Wild type and three abscisic acid (ABA)-insensitive mutants of Arabidopsis (ABI1, ABI2, and ABI3) were compared for their ability to respond to ABA for a variety of ABA-inducible responses throughout the life cycle of the plants. The responses tested included effects on seedling growth, proline accumulation in seedlings, ABA-regulated protein synthesis in plantlets, and seed storage protein and lipid synthesis and accumulation. The abi1 and abi2 mutants showed reduced sensitivity to ABA for inhibition of seedling growth, induction of proline accumulation, and alterations in protein synthesis patterns during vegetative growth, but had wild type levels of storage reserves. In contrast, the abi3 mutant had wild type sensitivity for induction of proline accumulation and was only slightly less responsive to ABA with respect to effects on seedling growth and changes in patterns of protein synthesis. The major effects of this mutation were on seed development.

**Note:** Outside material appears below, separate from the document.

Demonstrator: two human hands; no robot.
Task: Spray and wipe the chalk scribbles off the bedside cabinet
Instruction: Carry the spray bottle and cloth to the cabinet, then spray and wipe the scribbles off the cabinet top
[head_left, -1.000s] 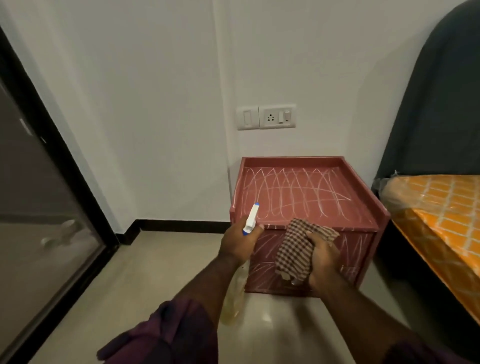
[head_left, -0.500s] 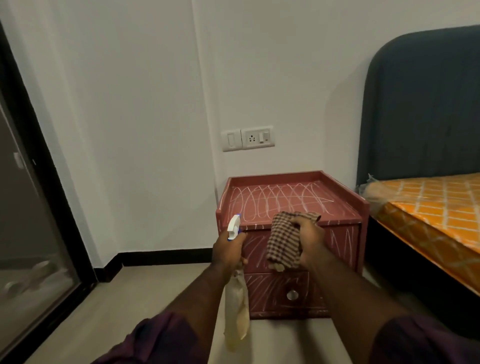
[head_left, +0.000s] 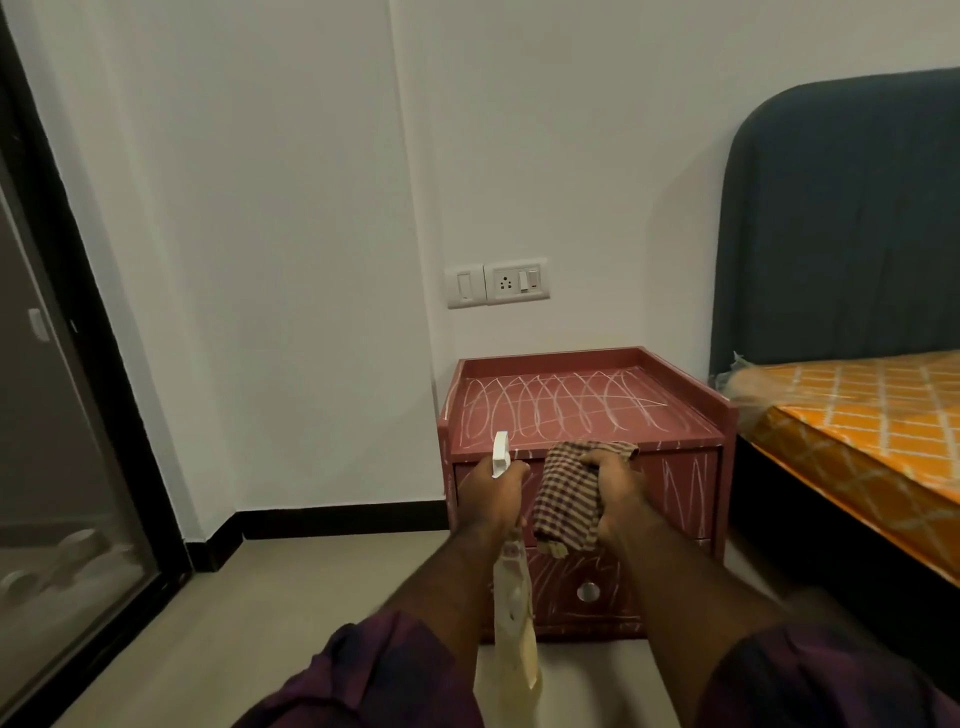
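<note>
**Both grips loaded in front of the chalked cabinet**

On my feed the left grip (head_left: 493, 499) is clenched round the neck of the spray bottle (head_left: 514, 639). The white spray head sticks up above the fist and the pale bottle body hangs below it. The right grip (head_left: 621, 501) is grasping a bunched checked cloth (head_left: 566, 501), which hangs down between the two grips. The grips sit just beside each other at the same height.

The bedside cabinet (head_left: 680, 488) stands on the floor (head_left: 260, 623) straight ahead of both grips, back against the wall. Chalk scribbles (head_left: 561, 410) cover its raised-rim top, just beyond and above the grips. More chalk lines mark the upper drawer front to the right of the right grip. The lower drawer beneath the grips is also chalked, around a silver knob (head_left: 588, 591). I cannot tell whether the cloth touches the cabinet's front edge.

To the right of the right grip there is an orange patterned mattress (head_left: 857, 415), with a dark headboard (head_left: 841, 223) behind it. A switch and socket plate (head_left: 498, 283) sits on the wall above the grips. A glass door (head_left: 62, 467) stands well off to the left of the left grip. Purple sleeves (head_left: 374, 680) show at the bottom of the view.
</note>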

Seeds of the abi3 mutant had two-thirds of the wild type level of storage protein and one-third the wild type level of eicosenoic acid, the major fatty acid component of storage lipids in wild type seeds. These results show that none of the abi mutants is insensitive for all ABA-inducible responses and that the abi3 effects are not seed-specific. Comparison of the degree of ABA sensitivity of monogenic mutant lines with that of digenic mutant lines carrying pairwise combinations of the abi mutations suggests that ABA responses in mature seeds are controlled by at least two parallel pathways.


1 This work was supported in part by a grant from the United States Department of Energy (AC02-76ER01338). R.R.F. was supported in part by a National Science Foundation postdoctoral fellowship (DCB-8608512).